Basic script to transfer files#

Basic script to transfer files to remote backends and back using the data transfer service. ‘local-path’ is the path to the files or directory to transfer. Supports wildcards.

Example usage:

python examples/transfer_files.py --local_path=examples/basic/files/* --remote-path=hello --debug

import filecmp
import glob
import logging
import os
from pathlib import Path
from time import perf_counter
from typing import Optional

from humanfriendly import format_size
import typer
from typing_extensions import Annotated

Necessary imports#

from ansys.hps.data_transfer.client import Client, DataTransferApi
from ansys.hps.data_transfer.client.authenticate import authenticate
from ansys.hps.data_transfer.client.models.msg import SrcDst, StoragePath

log = logging.getLogger(__name__)


def transfer_files(api: DataTransferApi, local_path: str, remote_path: Optional[str] = None):
    """Transfer files to remote backends and back using new data transfer service."""
    if not remote_path:
        remote_path = Path(local_path).parent.name
    local_dir = os.path.dirname(local_path)

    log.info(10 * "=")
    log.info(f"Transfer files: {local_path} to {remote_path}")

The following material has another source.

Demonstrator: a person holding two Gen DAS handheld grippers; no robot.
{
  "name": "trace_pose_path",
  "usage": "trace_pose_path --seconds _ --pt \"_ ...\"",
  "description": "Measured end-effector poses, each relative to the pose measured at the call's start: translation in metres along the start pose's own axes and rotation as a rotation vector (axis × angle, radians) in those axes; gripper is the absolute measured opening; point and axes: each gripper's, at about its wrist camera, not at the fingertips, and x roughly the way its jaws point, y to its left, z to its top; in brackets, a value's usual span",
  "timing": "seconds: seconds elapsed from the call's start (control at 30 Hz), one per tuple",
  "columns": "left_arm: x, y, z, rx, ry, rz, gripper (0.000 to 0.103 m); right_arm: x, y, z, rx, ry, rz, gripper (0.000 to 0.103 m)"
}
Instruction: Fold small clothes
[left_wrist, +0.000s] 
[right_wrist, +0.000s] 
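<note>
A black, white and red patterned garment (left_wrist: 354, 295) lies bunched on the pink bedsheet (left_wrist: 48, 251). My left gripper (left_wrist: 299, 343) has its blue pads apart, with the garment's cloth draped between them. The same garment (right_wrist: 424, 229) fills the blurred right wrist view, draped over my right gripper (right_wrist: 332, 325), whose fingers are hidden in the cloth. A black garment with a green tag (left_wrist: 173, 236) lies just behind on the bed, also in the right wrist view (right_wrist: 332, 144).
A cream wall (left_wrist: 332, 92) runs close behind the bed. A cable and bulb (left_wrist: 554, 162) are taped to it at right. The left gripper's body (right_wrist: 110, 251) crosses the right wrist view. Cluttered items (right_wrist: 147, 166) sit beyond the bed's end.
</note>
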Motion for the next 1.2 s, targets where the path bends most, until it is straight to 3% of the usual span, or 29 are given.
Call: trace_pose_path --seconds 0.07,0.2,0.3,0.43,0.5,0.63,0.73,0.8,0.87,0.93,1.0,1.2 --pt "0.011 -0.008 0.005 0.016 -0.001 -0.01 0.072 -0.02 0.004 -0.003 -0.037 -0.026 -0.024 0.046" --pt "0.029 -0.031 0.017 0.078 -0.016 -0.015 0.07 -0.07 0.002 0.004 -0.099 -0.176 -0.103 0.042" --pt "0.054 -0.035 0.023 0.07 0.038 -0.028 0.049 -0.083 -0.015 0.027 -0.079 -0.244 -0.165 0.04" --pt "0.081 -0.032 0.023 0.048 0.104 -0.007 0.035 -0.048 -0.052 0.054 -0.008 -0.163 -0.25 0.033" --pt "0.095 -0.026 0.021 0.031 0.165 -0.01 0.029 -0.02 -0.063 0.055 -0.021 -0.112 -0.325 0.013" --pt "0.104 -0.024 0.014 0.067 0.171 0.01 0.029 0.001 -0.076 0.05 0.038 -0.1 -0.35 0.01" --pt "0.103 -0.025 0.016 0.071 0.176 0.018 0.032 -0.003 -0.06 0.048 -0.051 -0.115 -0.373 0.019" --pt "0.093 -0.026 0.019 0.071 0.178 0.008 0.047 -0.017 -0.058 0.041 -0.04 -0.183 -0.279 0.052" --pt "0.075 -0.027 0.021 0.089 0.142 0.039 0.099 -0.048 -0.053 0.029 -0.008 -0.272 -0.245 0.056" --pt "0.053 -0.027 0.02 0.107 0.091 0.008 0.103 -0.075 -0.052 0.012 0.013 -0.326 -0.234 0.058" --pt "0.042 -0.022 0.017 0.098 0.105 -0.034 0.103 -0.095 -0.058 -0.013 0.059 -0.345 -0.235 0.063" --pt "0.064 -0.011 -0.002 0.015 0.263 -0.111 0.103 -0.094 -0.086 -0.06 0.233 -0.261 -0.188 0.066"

    log.info("== Removing remote directory if it exists ...")
    op = api.rmdir([StoragePath(path=remote_path)])
    op = api.wait_for([op.id])
    log.debug(f"Operation {op[0].state}")

    log.info("== Create remote directory ...")
    mkdir_op = api.mkdir([StoragePath(path=remote_path)])
    api.wait_for([mkdir_op.id])
    log.info(f"Directory {remote_path} created")

    local_files = [f for f in glob.glob(local_path, recursive=True)]
    log.info(f"== Uploading {len(local_files)} files ...")
    log.debug(f"Local files: {local_files}")

    copy_args = [
        SrcDst(
            src=StoragePath(path=f, remote="local"),
            dst=StoragePath(path=f"{remote_path}/{os.path.basename(f)}", remote="any"),
        )
        for f in local_files
    ]
    t0 = perf_counter()
    op = api.copy(copy_args)
    op = api.wait_for([op.id])
    t1 = perf_counter()
    log.debug(f"Operation {op[0].state}")

    log.info(f"== Query files and metadata in {remote_path} ...")
    op = api.list([StoragePath(path=remote_path)])
    op = api.wait_for([op.id])
    log.debug(f"Operation {op[0].state}")
    log.debug(f"Files in {remote_path}: {op[0].result}")
    fnames = op[0].result[f"any:{remote_path}"]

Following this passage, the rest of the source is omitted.